Salah satu kekuatan waralaba ini adalah bagaimana setiap film saling terkait. Final Destination 5 bahkan mengungkap dirinya sebagai prekuel dari film pertama, sementara Bloodlines memperdalam hubungan antar karakter lintas generasi, dimulai dari premonisi seorang nenek di tahun 60-an hingga cicitnya yang berusaha memutus rantai kematian.

Para pembuat film menggarap Bloodlines dengan pendekatan segar. Format IMAX digunakan untuk memperluas sudut pandang saat kematian mendekat, membuat penonton merasakan kehadirannya melalui visual sehari-hari yang kini terasa mengancam. "Setiap benda bisa jadi senjata," ujar produser Craig Perry. "Dari mug kopi sampai alat cukur hidung."

Tak hanya soal kematian, film ini juga menyuguhkan pertanyaan moral. Dalam sekuel sebelumnya, karakter bisa memperpanjang hidup dengan membunuh orang lain, menjadikannya refleksi etika yang dalam.

"Apakah kamu akan mengambil hidup orang lain demi menyelamatkan dirimu?" tanya Perry.

Bloodlines juga menyentuh sisi emosional, terutama melalui monolog terakhir Tony Todd yang tidak ditulis dalam naskah.

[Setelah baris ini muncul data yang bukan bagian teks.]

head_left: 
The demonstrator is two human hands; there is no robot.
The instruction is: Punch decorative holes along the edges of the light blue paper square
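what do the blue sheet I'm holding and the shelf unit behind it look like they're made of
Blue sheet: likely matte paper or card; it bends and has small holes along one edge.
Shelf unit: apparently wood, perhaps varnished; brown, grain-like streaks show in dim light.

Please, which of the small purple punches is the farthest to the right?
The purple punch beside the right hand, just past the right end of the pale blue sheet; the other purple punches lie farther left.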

"Ia bicara langsung ke kamera dan berkata: 'Hargai setiap momen karena kamu tak pernah tahu kapan semuanya berakhir'," kata sutradara Zach Lipovsky.

Waralaba Final Destination telah menorehkan pengaruh besar dalam horor modern, dari estetika hingga pesan eksistensialnya. Dan dengan konsep dasar yang tak pernah usang, bahwa kematian bisa datang kapan saja, dari mana saja, jalan untuk kisah-kisah berikutnya masih terbuka lebar.

"Kalau aku lihat truk pembawa kayu di jalan," ujar penggemar lama, Diana Ali Chire.